Extended Data Fig. 1 Quality control metrics for DRG sensory neuron scRNA-seq data and canonical correlation analysis.

a–e, Distribution of the number of genes discovered in each cell (individual points) in each population of sensory neuron (underlying violin plot) in adult mice (a), P5 (b), P0 (c), E15.5 (d), and E12.5 (e). Individual cells with fewer than 1,000 genes (considered to be low quality) or more than 10,000 genes (considered likely to be doublets) were eliminated from subsequent analysis. Individual cells with fewer than 1,000 UMIs (considered to be low quality) were excluded from subsequent analysis. f, Integration of adult/P5 (first plot), P5/P0 (second plot), P0/E15.5 (third plot), and E15.5/E12.5 (fourth plot) using canonical correlation analysis to find common sources of variation between time points. Single cells are labelled as individual points, with colour representing identified cell types and grey representing cells in the preceding time point. For n values, see Methods.

Extended Data Fig. 2 Somatosensory neuron subtype composition varies across axial levels.

a, Left, schematic representing which axial levels were quantified. Right, quantification of smRNA-FISH to determine the percentage of C6/7, T7/8, and L4/5 DRG neurons that corresponds to each transcriptionally defined somatosensory neuron subtype. Black dotted lines highlight the subtypes present at different percentages at different axial levels. b, Example images of smRNA-FISH for transcriptionally distinct somatosensory neuron subtypes in C6/7 (top), T7/8 (middle) and L4/5 (bottom) DRG. For n values, see Methods.

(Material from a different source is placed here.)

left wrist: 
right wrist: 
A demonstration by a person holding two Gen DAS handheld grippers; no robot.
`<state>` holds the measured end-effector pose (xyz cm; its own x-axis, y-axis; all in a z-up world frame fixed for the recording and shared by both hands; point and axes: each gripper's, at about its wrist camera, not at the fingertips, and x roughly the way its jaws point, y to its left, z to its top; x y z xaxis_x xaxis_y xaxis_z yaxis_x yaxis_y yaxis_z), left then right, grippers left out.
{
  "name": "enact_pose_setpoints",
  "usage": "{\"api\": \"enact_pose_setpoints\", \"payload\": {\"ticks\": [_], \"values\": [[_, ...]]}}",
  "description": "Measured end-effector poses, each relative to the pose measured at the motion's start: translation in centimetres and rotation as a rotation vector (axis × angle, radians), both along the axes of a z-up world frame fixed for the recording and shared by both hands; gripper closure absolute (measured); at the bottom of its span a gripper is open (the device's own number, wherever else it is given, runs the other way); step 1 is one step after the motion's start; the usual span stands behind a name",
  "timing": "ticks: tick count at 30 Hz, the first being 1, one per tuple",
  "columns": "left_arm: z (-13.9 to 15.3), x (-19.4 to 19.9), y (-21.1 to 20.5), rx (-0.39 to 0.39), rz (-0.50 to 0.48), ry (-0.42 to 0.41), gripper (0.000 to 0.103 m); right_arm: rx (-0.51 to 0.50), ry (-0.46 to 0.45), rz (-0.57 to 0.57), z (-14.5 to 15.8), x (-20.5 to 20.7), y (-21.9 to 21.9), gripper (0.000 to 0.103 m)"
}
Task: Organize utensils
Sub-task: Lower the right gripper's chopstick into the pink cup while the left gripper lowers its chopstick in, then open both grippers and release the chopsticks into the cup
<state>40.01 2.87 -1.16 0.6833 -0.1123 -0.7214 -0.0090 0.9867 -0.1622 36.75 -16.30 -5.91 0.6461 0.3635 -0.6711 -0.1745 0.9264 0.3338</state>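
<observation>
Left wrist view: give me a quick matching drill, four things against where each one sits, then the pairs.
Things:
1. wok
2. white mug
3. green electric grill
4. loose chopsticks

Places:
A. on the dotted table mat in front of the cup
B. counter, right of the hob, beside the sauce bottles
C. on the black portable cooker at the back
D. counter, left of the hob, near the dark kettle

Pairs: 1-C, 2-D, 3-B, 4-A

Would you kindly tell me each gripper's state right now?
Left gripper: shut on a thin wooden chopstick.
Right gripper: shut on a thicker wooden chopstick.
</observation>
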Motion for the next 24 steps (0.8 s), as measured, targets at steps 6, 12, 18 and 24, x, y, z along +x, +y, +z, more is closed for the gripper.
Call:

Extended Data Fig. 3 Dorsal root ganglia and trigeminal ganglia comprise similar subtypes of somatosensory neurons.

a, t-SNE visualization of trigeminal ganglia scRNA-seq data obtained from adult (P28–42) mice. Colours denote principal cell types and dotted circles were added to aid in visualization of principal cell types. b, Distribution of the number of genes discovered in each population of sensory neuron in adult trigeminal ganglia displayed as violin plots. c, Heat map depicting expression of genes that are enriched in somatosensory neuron subtypes resident in DRG as well as their expression levels in cognate subtype counterparts in trigeminal ganglia. d, Heat map depicting expression of genes that are enriched in somatosensory neuron subtypes resident in the trigeminal ganglia as well as their expression levels in cognate subtype counterparts in DRG. c, d, Boxes represent IQR, whiskers represent minimum and maximum values, and notches represent the 95% confidence interval of the median. *P < 0.01, two-sided Wilcoxon rank-sum test with Bonferroni correction. For n values, see Methods.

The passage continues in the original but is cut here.